The link goes to the article, via ProQuest, so you need to be logged in to view it.
Osborne and Wagner, in brief, interviewed 1470 public high school students in Philadelphia. The interview consisted of questions asking about their involvement in extracurricular activites, both athletic and nonathletic, and their feelings about gay people and discrimination against them. As the researchers predicted, male students who participated in athletic activities were three times more likely to demonstrate homophobic beliefs than those who were not. Additionally, female students involved in nonathletic activities were half as likely to demonstrate homophobia than those who were not. Male students were also more likely to have homophobic beliefs than female students overall.
It’s difficult for me not to have a “duh” reaction to these findings because they unerringly confirm my assumptions of homophobia among high school athletes. Speaking personally, I went to high school not terribly long ago and, though I wasn’t the victim of any extreme homophobia, I know that the male sports team, and particularly the varsity football team, was known for it’s absurd culture of hyper-masculinity. I also had the joy of four years of mandated physical education classes (thanks, Pennsylvania!), so I have some idea of what kind of talk happens in high school locker rooms despite my noninvolvement in high school athletics. It’s nothing surprising, just your typical derogatory comments.
I guess the study raises the question for me of, why is it assumed that this is part of high school athletic culture? Does assuming it will be there make it easier to ignore or accept it? Homophobia among high school students typically happens between individually, but does it also occur at the institutional level among schools who do not have policies against these sorts of actions? I would say so. I would say it happened at the level of the faculty, at least, at my school since many teacher would outright ignore or offer an indulgent “Now, guys…” in nauseating efforts to ingratiate themselves with the popular students.
I also have a reaction of just what are the effects of this homophobia. If homophobia is more likely to be found among the athletic boys, then, and this is just me making an unfounded conjecture, it’s probably likely to exist disproportionately among the more popular students. And, typically, popular students tend to be those that come from wealthier families; hence, they have greater resources in place to further their education or acquire more influential jobs. Then aren’t we, as a culture, really allowing the students who have the most tangible resources and likely potential enter the world with the greatest amount of homophobia? I realize I probably just made no less than a dozen errors in logic and I have no research to back me up, but it’s disheartening nonetheless for me to think about.
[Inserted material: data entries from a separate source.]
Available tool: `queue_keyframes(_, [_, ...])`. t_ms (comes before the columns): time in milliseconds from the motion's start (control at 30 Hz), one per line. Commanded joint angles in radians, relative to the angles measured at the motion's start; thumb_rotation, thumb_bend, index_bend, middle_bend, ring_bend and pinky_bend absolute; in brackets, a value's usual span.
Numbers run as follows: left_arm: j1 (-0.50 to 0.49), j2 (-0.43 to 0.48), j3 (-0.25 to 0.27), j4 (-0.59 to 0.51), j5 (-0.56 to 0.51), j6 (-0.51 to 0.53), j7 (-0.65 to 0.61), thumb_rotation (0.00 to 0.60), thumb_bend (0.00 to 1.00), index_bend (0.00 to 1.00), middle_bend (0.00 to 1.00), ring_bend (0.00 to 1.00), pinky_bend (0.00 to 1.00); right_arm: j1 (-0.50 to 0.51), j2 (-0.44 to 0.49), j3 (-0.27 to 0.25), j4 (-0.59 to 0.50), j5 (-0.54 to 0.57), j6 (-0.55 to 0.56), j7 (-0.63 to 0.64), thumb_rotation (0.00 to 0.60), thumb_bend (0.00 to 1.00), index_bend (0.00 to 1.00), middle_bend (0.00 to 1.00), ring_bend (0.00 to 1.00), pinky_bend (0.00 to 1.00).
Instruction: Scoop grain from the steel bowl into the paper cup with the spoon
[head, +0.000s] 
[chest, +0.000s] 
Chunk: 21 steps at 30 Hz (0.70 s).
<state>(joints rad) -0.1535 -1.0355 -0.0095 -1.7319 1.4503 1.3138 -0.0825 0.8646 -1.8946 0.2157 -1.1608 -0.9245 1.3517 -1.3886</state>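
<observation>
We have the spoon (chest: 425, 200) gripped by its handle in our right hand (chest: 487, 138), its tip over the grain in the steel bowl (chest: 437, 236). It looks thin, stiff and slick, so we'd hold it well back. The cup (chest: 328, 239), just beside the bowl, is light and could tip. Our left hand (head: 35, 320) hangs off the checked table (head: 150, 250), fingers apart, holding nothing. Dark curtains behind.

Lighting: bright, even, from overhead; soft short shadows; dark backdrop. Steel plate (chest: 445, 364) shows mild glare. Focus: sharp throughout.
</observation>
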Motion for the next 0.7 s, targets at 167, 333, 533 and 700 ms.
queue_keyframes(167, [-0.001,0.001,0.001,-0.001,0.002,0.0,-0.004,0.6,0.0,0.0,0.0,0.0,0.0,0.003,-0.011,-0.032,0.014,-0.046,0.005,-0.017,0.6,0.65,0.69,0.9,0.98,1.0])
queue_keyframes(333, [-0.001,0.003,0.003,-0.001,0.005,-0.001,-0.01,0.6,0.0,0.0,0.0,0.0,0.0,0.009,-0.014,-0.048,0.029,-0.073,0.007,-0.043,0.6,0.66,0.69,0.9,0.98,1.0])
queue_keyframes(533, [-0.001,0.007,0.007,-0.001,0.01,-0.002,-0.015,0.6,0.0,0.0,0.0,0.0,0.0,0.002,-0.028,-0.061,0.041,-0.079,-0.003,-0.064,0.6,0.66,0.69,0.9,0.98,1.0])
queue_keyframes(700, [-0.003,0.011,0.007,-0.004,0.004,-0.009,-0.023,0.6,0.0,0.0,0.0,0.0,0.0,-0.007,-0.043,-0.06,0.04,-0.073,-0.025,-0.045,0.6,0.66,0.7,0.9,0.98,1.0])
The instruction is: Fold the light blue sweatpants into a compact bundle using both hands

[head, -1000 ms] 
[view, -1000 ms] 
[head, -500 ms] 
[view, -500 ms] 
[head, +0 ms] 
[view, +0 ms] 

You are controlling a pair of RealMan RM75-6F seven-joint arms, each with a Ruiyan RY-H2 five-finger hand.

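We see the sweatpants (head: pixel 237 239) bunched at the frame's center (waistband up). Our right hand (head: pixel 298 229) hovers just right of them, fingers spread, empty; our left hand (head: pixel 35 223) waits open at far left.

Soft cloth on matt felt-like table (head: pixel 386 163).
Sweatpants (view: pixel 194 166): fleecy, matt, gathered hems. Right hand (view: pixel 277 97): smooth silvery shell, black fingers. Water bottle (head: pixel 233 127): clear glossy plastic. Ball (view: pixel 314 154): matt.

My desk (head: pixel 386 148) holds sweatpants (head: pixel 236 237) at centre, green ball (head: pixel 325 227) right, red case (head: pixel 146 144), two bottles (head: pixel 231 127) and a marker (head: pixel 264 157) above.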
So, now determined to end on an optimistic note on this Friday, at least these teenagers are still teenagers and there is plenty of time for programming interventions to help mitigate this homophobia. Moreover, I’ve neglected to discuss the other major finding of the study that girls in nonathletic activities displayed less homophobia. I think that I can sleep a little better knowing that the students in the yearbook and science club are less homophobic.